#### WORK INSTRUCTION
Find and copy each line of the records where the string "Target" shows up.

- - - - -

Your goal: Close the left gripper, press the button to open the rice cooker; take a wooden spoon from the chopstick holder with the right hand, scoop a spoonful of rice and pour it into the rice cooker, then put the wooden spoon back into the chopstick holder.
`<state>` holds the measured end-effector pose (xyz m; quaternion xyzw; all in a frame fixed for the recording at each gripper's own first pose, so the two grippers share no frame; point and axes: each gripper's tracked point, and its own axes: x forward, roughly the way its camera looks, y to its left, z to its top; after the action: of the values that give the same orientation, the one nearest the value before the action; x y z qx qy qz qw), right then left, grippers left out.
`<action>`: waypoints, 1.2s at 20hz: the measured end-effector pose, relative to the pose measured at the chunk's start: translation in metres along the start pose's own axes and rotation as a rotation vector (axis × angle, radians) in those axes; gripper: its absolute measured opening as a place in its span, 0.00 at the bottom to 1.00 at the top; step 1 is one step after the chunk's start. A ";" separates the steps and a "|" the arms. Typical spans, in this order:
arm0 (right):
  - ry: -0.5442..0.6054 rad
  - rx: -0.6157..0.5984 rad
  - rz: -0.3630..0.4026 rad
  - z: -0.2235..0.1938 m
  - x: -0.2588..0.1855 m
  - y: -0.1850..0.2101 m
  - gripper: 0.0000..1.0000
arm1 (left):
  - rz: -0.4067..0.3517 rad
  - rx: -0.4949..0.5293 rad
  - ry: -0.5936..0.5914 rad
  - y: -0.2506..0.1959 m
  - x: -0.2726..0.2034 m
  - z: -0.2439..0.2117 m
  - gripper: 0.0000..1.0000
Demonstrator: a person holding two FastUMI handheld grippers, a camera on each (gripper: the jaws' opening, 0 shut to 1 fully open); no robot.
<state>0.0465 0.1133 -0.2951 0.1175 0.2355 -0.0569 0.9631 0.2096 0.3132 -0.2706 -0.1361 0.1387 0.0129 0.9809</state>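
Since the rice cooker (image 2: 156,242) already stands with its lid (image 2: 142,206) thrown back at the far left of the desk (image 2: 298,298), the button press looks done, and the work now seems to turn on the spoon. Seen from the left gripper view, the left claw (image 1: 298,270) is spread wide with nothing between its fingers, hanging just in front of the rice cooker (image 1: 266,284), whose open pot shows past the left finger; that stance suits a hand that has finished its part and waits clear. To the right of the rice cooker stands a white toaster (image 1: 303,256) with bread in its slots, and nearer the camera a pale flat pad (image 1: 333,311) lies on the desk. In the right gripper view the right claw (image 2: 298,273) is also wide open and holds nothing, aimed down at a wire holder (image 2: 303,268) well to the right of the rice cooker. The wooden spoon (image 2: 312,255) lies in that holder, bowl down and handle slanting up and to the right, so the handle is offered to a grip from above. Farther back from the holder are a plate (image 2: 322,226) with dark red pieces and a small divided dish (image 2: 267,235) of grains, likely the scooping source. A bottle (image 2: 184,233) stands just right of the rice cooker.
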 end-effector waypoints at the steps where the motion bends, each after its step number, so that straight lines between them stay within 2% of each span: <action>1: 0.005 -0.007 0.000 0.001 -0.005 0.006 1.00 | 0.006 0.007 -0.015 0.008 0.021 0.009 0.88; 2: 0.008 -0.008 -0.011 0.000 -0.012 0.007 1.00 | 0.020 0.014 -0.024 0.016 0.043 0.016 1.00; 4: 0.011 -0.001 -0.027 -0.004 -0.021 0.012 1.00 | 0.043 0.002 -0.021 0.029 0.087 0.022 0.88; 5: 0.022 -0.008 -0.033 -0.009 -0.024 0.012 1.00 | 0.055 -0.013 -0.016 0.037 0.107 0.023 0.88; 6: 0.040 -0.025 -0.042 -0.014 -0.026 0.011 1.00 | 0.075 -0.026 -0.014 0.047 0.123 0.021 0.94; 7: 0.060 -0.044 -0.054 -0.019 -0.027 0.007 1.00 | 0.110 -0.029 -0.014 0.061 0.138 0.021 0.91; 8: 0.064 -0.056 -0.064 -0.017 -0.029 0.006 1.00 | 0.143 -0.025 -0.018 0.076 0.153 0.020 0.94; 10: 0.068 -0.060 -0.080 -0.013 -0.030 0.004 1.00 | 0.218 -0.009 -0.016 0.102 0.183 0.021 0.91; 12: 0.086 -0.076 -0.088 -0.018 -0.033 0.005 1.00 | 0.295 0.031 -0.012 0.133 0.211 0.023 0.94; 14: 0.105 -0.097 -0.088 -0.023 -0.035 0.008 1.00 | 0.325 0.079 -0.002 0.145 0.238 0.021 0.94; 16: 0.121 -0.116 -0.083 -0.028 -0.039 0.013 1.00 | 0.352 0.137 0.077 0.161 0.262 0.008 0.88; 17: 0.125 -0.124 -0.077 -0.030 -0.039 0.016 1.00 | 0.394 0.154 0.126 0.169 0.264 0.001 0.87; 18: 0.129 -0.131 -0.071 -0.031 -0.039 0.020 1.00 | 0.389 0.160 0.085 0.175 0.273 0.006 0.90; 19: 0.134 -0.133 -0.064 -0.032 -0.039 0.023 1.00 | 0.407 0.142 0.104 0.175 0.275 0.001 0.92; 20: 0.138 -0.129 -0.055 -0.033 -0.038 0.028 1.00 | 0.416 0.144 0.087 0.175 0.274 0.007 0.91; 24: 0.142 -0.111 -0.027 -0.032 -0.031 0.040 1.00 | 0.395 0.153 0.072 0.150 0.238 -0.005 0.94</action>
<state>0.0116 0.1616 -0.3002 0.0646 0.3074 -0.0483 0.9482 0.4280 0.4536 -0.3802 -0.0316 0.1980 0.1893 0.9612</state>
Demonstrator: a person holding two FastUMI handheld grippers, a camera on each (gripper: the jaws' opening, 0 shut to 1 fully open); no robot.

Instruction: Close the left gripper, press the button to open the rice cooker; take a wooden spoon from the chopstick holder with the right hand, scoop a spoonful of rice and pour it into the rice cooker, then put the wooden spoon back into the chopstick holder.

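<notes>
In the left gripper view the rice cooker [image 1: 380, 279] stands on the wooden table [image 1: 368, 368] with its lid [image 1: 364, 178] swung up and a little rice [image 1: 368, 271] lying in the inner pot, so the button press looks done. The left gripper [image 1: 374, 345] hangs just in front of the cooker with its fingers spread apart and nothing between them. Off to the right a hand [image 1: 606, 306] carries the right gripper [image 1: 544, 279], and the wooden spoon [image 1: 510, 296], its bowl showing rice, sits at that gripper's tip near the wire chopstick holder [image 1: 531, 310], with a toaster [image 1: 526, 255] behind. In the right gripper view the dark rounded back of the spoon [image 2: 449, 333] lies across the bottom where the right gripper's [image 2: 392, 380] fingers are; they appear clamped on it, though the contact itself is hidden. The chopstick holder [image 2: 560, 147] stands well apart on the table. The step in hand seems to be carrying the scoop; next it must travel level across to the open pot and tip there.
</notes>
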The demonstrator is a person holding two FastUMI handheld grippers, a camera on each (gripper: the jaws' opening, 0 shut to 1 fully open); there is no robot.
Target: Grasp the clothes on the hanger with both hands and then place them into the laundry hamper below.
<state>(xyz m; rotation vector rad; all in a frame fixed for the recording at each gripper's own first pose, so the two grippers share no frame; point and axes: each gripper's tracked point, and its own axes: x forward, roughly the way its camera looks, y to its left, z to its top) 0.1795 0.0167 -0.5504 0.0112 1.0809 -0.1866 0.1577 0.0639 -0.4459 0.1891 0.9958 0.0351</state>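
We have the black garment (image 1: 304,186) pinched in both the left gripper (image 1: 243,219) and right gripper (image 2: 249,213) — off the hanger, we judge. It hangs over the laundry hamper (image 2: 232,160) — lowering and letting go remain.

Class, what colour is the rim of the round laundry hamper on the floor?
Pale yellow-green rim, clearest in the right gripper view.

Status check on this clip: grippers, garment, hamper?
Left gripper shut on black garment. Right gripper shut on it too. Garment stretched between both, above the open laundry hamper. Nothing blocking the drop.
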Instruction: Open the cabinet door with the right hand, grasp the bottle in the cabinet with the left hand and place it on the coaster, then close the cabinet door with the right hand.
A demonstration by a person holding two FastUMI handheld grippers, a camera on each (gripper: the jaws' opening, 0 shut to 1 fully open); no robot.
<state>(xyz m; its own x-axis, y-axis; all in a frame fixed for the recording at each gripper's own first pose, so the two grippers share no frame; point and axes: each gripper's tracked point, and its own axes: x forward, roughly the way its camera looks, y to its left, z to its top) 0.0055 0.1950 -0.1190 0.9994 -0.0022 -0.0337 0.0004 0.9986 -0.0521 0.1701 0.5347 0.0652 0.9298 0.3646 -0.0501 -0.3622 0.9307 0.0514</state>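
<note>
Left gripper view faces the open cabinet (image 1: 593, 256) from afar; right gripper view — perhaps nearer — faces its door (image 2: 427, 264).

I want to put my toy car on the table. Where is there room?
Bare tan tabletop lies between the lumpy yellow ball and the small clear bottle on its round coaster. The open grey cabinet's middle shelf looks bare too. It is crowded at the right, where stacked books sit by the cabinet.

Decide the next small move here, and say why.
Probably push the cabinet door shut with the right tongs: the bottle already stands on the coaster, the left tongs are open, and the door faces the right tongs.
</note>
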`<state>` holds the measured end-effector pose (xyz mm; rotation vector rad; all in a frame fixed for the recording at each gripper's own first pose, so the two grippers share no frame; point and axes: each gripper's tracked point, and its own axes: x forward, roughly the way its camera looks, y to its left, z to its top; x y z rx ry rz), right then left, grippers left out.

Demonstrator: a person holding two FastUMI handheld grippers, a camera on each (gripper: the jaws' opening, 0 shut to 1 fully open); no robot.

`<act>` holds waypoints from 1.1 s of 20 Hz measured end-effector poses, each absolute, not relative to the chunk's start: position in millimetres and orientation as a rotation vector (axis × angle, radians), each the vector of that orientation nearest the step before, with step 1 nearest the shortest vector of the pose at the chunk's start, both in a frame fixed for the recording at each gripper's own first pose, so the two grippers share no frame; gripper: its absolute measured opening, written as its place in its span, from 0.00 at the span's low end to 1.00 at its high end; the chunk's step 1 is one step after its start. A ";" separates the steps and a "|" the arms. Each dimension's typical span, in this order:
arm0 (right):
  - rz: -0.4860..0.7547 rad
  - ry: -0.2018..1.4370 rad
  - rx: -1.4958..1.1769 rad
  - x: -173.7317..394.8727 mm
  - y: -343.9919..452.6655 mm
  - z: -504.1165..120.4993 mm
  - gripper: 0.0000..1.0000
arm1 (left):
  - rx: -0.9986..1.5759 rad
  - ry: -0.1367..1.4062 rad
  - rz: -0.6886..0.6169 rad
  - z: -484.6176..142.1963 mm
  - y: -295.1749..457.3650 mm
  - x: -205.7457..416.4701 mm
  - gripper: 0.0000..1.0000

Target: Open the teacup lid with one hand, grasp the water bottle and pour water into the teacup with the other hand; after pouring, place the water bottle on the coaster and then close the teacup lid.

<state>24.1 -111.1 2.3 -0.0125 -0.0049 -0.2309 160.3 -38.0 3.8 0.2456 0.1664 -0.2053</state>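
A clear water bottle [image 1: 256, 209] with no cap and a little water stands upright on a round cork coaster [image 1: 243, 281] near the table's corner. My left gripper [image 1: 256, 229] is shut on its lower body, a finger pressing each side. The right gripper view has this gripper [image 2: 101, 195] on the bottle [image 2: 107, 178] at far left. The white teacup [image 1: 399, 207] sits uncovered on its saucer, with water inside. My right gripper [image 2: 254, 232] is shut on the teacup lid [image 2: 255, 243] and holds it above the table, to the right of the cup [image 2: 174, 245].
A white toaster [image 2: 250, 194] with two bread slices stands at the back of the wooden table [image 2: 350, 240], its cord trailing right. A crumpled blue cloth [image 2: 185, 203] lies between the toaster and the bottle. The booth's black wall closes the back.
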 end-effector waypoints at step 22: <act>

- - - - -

#### WRITTEN RESPONSE
Target: Grasp the clothes on the hanger with both hands and then place them into the laundry hamper below.
Target: Open the teacup lid with one hand, grasp the water bottle and pour water into the teacup with the other hand; after pouring, place the water bottle on the coaster and then close the teacup lid.

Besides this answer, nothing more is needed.